- Born: January 1876 Bristol
- Died: 26 December 1961 (aged 85) Poole
- Education: Royal West of England Academy Académie Colarossi
- Known for: Watercolour painting, oil painting, ceramics
- Elected: Royal West of England Academy

= Amy Krauss =

British artist (1876 – 1961)

Amy Eliza Krauss RWA (January 1876 – 26 December 1961) was a British artist known for painting in oils and watercolours, and latterly ceramics. She is best known for the painting in the Royal Collection in Queen Mary's Dolls' House at Windsor Castle and her close friendship with Frances Hodgkins.
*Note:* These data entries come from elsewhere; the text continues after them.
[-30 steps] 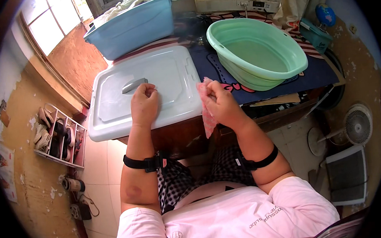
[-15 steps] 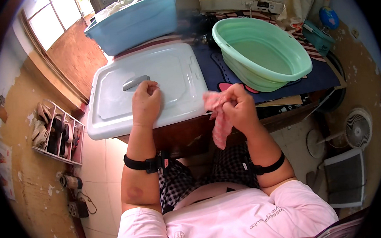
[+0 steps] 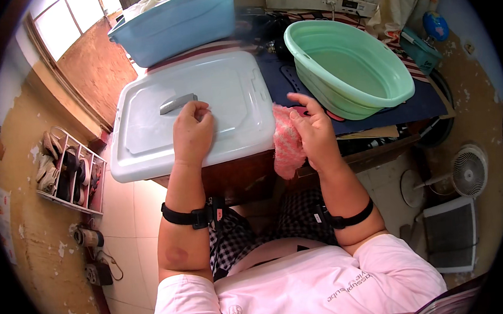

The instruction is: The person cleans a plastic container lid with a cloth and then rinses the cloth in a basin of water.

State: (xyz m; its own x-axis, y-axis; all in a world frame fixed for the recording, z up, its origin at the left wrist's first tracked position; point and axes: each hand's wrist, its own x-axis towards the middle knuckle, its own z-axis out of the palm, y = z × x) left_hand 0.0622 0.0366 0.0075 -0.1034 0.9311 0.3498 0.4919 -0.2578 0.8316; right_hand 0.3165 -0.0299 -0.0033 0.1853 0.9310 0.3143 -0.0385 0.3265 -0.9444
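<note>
Pink cloth dangling at the white lid's 4 o'clock edge, pinched under the thumb of a part-spread right hand! At the cloth's 9 o'clock, the left hand curls beside a grey handle; any grip, can't tell. Green basin at 1 o'clock, blue tub at 11!
</note>
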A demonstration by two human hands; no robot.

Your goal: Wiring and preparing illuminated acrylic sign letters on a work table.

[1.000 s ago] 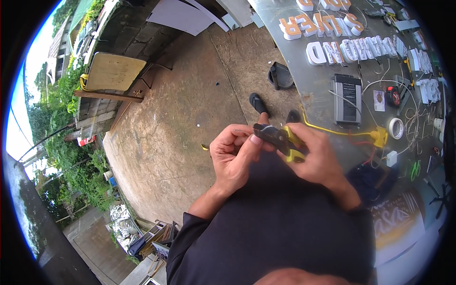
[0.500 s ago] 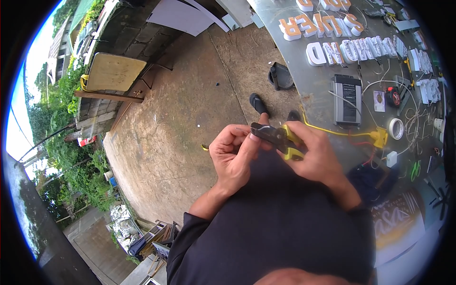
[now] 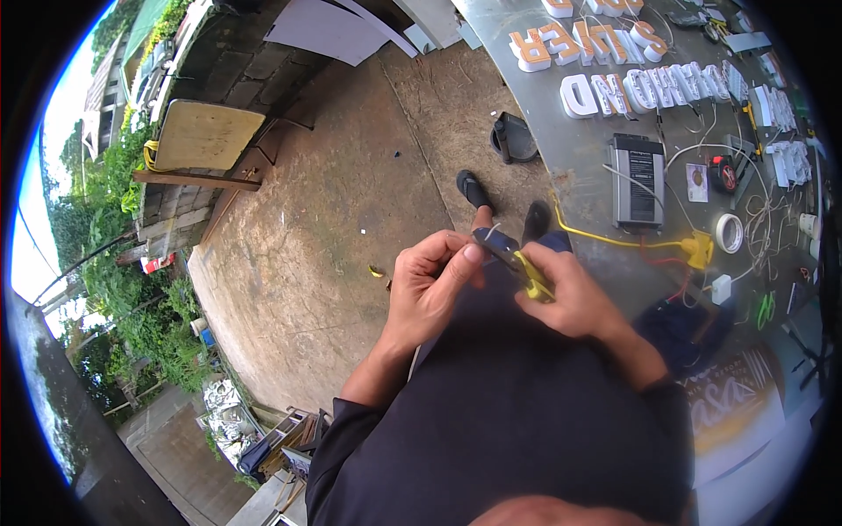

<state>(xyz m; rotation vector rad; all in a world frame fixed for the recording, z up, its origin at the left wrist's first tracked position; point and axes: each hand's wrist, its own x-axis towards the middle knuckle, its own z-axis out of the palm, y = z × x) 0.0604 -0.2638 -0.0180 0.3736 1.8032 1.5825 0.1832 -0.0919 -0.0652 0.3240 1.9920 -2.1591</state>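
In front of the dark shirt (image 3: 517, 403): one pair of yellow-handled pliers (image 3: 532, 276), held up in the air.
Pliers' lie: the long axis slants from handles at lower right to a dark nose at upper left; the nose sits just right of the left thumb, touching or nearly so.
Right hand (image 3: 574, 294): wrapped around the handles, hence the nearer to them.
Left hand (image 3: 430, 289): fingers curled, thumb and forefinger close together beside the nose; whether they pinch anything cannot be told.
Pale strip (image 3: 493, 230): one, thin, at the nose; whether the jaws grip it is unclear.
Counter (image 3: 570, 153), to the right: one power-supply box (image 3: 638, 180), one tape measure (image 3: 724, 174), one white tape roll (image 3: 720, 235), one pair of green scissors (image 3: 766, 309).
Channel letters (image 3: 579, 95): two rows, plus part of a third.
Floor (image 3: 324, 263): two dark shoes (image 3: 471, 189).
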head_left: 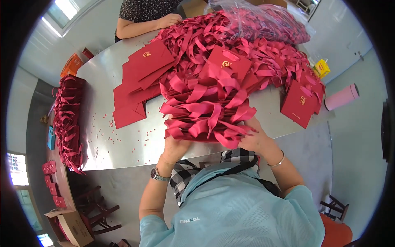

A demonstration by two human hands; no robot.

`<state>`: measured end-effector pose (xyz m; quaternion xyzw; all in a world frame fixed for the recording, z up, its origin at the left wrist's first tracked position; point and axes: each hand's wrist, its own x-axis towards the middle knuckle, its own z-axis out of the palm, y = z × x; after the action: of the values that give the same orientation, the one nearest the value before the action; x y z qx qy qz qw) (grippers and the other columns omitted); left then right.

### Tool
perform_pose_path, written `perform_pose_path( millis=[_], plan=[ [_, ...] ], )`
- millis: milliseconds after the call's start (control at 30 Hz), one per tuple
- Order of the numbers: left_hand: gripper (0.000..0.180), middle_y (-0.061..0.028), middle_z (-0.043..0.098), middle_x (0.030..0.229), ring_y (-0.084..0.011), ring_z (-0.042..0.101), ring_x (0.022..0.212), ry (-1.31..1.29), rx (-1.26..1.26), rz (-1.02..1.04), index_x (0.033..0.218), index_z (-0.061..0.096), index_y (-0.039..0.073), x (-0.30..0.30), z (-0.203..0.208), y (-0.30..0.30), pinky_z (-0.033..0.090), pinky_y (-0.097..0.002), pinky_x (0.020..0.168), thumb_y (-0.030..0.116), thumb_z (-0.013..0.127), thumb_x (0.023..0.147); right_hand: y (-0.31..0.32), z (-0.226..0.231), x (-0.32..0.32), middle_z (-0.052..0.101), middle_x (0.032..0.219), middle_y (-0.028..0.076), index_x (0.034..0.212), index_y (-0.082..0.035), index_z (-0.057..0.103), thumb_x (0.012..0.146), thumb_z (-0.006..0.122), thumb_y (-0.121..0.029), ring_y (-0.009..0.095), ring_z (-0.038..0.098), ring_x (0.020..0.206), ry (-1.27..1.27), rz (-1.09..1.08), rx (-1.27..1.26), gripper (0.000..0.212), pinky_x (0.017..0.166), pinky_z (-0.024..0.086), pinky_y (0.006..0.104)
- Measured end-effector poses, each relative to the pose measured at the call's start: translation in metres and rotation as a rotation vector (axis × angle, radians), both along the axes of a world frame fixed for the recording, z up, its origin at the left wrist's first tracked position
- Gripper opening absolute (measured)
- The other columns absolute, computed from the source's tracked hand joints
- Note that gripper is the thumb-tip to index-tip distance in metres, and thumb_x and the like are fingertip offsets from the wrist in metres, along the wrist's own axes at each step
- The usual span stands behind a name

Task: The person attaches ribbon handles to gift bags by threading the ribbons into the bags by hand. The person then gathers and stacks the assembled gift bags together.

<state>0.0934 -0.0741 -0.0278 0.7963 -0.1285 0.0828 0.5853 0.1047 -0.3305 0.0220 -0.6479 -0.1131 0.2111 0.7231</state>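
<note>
Between my two hands is a thick stack of red paper gift bags (205,111) with ribbon handles, held at the near edge of the metal table. My left hand (176,146) grips its left side, its fingers partly hidden under the ribbons. On the right side my right hand (256,138) is closed on the same stack. Flat red bags (142,76) lie fanned out just beyond to the left. Behind the stack, more bags (230,61) with gold print lean against a big heap of ribbon-handled bags (197,35).
A clear plastic sack (263,20) of red bags sits at the back. Across the table a person's hand (169,20) rests by the heap. At the right stand a pink tumbler (342,97) and a yellow box (321,68). A long row of bags (69,119) lies far left.
</note>
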Motion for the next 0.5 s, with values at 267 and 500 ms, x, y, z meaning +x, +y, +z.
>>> perform_pose_path(
  millis=[267, 500],
  plan=[
    [0.023, -0.0157, 0.065, 0.101, -0.0351, 0.059, 0.100, -0.116, -0.116, 0.045, 0.097, 0.065, 0.003, -0.001, -0.008, -0.001, 0.046, -0.0400, 0.089, -0.002, 0.067, 0.075, -0.070, 0.093, -0.031, 0.062, 0.115, 0.022, 0.115, 0.004, 0.060, 0.075, 0.070, -0.005, 0.036, 0.061, 0.107, -0.005, 0.307, -0.407, 0.042, 0.091, 0.049, 0.0386],
    [0.035, -0.0144, 0.063, 0.112, -0.0327, 0.056, 0.111, -0.219, 0.141, -0.046, 0.105, 0.067, 0.005, -0.013, -0.007, 0.004, 0.042, -0.0429, 0.099, 0.004, 0.069, 0.070, 0.023, 0.141, 0.054, 0.063, 0.117, 0.017, 0.128, -0.001, 0.053, 0.080, 0.067, -0.013, 0.036, 0.059, 0.110, -1.402, 0.304, -0.808, 0.051, 0.093, 0.047, 0.0393]
  ],
)
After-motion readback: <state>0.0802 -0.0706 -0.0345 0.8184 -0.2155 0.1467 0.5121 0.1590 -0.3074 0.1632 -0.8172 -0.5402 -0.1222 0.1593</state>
== Early life and education ==
Krauss was born in Bristol to a German father Augustus Krauss and English mother Alice Eliza Krauss (nee Elliott). She was the second of at least 5 children. Her mother died in the 1880s and she was raised by her maternal aunt. She spent her childhood in the city before studying at the Royal West of England Academy, later being elected to their fellowship. She was also one of the founding members of The Clifton Arts Club. She had painting lessons from Alfred William Rich and went on to study art at the Académie Colarossi, Paris from 1908 to 1913. Whilst in Paris she met many of the artists who had influenced her including the Scottish Colourists Samuel Peploe, John Duncan Fergusson and Leslie Hunter. It was also in Paris that she first met Frances Hodgkins.

== Career ==
Krause exhibited extensively from 1907 – 1915 including at the Royal Academy, Walker Art Gallery, the New English Art Club and the Royal Institute of Oil Painters. Krauss returned to Bristol at the outbreak of the First World War and worked as a draughtswoman for the British and Colonial Aeroplane Company and from 1915 -1918 was their principal women's welfare officer. In September 1915 Krauss joined Hodgkins’ sketching class in St Ives in September 1915. After this the main focus of her work shifted to pottery, firstly working for Fishley Holland Pottery, Devon, and going on to share a studio with Sibley Pottery, Sandford, near Wareham, Dorset. In 1923 she was commissioned to paint a picture for Queen Mary's Dolls' House at Windsor Castle. The resultant work a watercolour Trees and Cottages is in the library of the dolls' house along with works by others including Paul Nash The same year she was again painting with Hodgkins this time at Burford where she set up a small shop to sell her work. After this proved successful that summer she returned to Dorset and set a studio in a barn on West Street, Corfe Castle. The Lefevre Galleries in London held Krauss’ first major pottery exhibition in 1925. Krauss also taught pottery and gave lessons to Don Potter prior to him taking up a post teaching sculpture and pottery at Bryanston School in 1940. Hodgkins was a regular visitor to Corfe Castle staying with Krauss at her at her home, Redlane Cottage and Krauss would accompany her on the opening of her exhibitions in London. In August 1941 looked after Hodgkins there whilst she was recuperating after an operation. After Hodgkins' death in 1947 Krauss boxed up the possessions from her studio and arranged for her ashes to be returned to New Zealand.

== Death ==
Krauss died in Poole on 26 December 1961 at the age of 85.

== Style ==
Krauss painting was influenced by her friend Frances Hodgkins and the Scottish Colourists, and her work has been compared to that of Leslie Hunter. Her pottery was influenced by peasant wares she collected whist traveling in France and Italy. Most of her pieces could be used as domestic ware. These were mainly small pieces which was dictated by the modest equipment in her studio including the size of her oil-fired kiln.

== Public collections ==
As well as Trees and Cottages in the Royal Collection there are two paintings by Krauss in the collection of Auckland Art Gallery, New Zealand.